What you are asked to do:
Scan the lines below and report each one containing "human" by copying it.

Provided data section start

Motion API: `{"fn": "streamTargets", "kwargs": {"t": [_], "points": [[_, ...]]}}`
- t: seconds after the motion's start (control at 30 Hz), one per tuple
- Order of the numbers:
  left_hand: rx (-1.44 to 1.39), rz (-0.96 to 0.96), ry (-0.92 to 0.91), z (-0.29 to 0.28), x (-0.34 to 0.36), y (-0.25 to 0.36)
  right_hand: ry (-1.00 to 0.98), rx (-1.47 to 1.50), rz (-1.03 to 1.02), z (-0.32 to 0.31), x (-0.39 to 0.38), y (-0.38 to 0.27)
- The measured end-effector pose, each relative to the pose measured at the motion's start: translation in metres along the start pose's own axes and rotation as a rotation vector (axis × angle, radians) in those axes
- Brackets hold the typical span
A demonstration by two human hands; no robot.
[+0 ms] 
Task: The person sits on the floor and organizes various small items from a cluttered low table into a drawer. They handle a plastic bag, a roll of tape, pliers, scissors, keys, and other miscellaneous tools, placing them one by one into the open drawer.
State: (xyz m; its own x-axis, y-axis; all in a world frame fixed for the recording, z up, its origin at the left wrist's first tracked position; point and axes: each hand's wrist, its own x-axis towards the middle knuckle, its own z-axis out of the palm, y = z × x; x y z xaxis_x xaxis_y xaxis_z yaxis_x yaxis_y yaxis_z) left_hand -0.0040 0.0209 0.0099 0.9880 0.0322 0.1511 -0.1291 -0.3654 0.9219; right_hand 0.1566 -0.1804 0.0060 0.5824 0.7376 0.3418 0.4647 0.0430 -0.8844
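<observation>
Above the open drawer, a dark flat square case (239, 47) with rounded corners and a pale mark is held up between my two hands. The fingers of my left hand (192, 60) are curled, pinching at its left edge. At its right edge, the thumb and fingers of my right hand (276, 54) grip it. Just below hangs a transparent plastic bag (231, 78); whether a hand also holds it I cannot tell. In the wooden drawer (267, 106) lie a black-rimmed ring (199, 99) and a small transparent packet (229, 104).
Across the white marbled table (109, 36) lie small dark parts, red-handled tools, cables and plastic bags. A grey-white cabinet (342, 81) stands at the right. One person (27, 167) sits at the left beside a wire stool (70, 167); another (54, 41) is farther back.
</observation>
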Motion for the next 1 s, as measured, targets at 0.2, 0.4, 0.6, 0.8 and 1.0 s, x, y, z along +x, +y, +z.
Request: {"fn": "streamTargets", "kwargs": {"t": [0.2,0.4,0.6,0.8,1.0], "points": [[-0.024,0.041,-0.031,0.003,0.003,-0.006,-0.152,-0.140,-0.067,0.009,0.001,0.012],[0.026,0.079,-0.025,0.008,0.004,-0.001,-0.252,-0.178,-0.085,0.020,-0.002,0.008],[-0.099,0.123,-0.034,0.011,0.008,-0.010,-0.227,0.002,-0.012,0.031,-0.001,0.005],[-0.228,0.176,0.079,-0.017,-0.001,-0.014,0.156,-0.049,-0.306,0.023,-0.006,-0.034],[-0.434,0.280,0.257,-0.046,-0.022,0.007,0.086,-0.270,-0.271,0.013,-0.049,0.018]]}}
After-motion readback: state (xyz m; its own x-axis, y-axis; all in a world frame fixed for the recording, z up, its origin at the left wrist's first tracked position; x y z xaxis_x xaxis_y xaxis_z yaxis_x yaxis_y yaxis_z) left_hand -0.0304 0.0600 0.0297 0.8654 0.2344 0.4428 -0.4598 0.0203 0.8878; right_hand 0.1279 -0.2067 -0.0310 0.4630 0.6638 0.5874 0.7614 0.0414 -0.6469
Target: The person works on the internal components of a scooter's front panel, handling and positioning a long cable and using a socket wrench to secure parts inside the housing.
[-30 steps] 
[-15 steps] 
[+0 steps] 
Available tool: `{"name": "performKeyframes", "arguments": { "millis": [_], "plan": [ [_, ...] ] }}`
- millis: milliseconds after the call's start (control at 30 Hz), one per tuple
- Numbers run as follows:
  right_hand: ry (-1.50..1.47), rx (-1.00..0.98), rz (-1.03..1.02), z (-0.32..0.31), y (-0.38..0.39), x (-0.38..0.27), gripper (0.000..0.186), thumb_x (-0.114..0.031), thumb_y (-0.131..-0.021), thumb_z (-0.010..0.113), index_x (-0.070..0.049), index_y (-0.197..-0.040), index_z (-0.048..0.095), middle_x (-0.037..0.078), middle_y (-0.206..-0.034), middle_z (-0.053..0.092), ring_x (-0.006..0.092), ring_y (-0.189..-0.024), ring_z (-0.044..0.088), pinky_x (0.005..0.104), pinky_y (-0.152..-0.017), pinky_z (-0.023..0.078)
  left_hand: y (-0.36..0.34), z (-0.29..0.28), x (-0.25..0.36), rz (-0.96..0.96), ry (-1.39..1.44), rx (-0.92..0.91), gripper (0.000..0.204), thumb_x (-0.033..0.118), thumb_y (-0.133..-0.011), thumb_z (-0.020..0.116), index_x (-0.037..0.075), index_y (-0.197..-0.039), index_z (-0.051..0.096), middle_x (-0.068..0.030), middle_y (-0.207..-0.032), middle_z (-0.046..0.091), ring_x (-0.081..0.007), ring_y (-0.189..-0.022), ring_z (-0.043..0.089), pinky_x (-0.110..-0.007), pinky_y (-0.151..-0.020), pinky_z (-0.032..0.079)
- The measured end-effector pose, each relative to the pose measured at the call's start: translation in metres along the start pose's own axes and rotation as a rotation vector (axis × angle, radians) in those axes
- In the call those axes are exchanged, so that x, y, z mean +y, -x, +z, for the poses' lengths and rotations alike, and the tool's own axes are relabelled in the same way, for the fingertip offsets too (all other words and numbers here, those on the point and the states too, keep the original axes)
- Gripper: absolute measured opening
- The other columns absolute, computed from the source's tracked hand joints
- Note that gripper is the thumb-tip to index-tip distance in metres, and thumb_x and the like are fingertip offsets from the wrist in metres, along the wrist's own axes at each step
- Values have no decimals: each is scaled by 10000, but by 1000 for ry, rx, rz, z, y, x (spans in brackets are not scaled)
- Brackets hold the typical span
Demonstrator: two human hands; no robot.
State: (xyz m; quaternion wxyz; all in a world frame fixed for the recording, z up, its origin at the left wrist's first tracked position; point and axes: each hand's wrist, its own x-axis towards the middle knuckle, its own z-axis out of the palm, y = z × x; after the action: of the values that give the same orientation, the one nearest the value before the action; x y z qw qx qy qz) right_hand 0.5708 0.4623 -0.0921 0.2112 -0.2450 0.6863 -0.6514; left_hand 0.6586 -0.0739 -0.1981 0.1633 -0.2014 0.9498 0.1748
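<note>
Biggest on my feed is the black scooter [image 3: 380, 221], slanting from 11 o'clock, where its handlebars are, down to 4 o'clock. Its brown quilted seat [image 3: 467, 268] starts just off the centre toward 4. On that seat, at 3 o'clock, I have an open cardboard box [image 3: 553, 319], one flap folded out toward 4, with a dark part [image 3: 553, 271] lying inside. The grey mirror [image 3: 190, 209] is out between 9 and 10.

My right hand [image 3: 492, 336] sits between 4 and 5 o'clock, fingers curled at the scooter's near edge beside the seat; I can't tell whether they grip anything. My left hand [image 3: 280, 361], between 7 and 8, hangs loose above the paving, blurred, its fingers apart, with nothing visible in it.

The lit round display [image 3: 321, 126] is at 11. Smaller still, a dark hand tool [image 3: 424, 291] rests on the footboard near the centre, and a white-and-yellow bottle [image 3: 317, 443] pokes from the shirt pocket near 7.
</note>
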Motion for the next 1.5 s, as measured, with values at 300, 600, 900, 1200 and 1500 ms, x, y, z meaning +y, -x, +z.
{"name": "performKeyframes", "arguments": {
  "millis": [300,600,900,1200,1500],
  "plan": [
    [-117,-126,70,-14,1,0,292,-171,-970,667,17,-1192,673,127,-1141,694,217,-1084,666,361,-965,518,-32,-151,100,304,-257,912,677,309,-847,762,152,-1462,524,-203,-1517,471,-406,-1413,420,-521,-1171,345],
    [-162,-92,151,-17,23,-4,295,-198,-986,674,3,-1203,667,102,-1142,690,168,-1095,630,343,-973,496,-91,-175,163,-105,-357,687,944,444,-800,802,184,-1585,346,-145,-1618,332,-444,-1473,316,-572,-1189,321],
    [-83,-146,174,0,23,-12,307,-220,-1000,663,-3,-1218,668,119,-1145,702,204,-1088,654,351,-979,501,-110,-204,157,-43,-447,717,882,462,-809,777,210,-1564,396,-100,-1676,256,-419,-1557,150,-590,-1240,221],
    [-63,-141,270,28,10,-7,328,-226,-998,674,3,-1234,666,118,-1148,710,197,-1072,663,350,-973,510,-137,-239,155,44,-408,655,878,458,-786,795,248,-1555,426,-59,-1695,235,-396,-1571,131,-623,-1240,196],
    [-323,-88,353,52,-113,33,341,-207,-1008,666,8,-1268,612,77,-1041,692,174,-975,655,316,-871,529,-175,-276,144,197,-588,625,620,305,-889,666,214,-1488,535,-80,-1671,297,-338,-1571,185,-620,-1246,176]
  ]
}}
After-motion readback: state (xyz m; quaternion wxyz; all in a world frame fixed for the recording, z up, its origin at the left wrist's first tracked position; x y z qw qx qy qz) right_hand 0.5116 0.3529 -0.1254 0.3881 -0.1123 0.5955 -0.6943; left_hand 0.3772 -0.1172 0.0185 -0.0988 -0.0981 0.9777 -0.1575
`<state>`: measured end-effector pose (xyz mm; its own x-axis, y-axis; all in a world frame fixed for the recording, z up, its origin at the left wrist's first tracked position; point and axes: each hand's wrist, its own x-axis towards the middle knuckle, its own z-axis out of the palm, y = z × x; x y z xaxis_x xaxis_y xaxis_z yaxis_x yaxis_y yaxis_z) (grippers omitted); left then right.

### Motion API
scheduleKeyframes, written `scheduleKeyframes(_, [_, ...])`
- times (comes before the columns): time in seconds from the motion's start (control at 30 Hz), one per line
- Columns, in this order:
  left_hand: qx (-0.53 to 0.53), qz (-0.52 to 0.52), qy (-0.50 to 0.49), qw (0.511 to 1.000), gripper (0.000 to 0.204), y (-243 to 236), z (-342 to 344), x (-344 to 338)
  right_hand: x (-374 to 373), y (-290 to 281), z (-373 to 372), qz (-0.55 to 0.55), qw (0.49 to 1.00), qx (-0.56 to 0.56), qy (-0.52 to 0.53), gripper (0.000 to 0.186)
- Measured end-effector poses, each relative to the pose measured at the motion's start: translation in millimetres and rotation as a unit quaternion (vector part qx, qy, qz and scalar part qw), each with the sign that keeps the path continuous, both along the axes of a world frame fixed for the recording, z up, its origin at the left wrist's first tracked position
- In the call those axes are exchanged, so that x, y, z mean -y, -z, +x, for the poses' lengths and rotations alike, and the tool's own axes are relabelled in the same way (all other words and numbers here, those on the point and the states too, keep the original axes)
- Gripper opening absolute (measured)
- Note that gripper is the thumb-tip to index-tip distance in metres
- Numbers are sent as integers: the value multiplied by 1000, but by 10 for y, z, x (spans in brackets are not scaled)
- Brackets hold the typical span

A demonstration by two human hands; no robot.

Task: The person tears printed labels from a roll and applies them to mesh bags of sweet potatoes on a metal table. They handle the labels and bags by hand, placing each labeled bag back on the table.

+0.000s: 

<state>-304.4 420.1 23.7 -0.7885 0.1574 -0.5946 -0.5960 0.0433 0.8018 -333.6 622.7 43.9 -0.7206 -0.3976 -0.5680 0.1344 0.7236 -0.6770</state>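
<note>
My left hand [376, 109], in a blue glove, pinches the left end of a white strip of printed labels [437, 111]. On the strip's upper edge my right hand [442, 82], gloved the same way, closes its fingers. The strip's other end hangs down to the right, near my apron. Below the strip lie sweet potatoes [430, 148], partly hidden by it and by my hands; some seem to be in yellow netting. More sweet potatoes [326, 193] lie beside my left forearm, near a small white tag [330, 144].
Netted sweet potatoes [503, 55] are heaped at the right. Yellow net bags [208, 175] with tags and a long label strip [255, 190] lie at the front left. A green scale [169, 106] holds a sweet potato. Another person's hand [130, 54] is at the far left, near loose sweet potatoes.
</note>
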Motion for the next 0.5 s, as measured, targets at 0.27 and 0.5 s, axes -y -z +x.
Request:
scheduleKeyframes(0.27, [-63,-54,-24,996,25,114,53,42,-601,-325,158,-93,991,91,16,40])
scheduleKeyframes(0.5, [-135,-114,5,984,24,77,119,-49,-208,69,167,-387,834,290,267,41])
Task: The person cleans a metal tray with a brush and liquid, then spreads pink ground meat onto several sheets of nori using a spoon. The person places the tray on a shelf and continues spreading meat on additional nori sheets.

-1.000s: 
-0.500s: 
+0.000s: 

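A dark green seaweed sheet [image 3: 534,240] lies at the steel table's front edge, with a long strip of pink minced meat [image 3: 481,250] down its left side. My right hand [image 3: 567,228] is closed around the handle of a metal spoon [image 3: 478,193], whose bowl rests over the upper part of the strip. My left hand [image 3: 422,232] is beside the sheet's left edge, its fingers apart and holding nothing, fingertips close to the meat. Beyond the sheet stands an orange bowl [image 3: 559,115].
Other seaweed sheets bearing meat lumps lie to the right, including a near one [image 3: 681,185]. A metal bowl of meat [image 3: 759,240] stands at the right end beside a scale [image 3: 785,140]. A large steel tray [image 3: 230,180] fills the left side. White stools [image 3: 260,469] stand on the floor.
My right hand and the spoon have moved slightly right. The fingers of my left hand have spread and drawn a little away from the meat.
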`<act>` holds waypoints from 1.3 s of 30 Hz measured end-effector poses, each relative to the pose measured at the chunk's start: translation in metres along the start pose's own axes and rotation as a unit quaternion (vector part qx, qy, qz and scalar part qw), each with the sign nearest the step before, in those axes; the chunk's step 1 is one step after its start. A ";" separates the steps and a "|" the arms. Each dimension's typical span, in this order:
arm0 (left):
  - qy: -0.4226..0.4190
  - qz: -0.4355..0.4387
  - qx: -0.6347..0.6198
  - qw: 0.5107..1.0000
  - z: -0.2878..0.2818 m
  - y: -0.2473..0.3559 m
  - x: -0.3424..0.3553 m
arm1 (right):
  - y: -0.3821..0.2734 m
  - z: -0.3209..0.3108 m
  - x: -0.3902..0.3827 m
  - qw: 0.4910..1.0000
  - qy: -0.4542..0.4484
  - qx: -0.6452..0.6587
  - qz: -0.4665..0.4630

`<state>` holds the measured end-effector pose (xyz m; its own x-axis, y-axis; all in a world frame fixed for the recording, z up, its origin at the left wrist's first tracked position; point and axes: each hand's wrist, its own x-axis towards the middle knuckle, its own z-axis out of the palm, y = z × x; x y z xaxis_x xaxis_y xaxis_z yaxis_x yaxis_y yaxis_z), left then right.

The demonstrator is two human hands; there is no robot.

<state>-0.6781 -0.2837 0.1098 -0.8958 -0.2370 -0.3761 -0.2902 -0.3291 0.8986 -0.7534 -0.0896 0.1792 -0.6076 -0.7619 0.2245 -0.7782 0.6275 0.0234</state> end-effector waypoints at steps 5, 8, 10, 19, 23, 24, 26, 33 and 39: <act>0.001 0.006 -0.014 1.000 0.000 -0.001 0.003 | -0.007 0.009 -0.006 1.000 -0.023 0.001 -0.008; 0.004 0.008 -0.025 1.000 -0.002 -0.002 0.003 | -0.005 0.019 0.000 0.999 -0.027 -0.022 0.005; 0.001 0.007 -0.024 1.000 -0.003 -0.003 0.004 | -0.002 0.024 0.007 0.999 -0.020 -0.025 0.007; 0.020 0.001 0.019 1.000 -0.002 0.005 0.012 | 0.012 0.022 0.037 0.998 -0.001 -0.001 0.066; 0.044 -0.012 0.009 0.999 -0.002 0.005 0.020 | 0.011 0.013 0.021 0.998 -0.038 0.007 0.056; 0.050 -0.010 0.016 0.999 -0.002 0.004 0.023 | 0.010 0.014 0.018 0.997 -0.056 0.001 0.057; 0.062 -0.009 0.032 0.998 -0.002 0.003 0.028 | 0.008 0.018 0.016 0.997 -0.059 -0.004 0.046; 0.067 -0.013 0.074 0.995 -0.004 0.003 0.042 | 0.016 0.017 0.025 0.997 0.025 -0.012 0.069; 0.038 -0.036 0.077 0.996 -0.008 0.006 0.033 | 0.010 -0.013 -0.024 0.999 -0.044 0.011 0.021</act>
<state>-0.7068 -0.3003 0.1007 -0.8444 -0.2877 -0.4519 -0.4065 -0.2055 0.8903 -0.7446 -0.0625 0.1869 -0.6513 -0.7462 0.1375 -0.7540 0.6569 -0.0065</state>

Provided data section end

Answer:
A demonstration by two human hands; no robot.
Demonstrator: two human hands; no robot.
A demonstration by two human hands; no robot.
The demonstrator is two human hands; there is no robot.

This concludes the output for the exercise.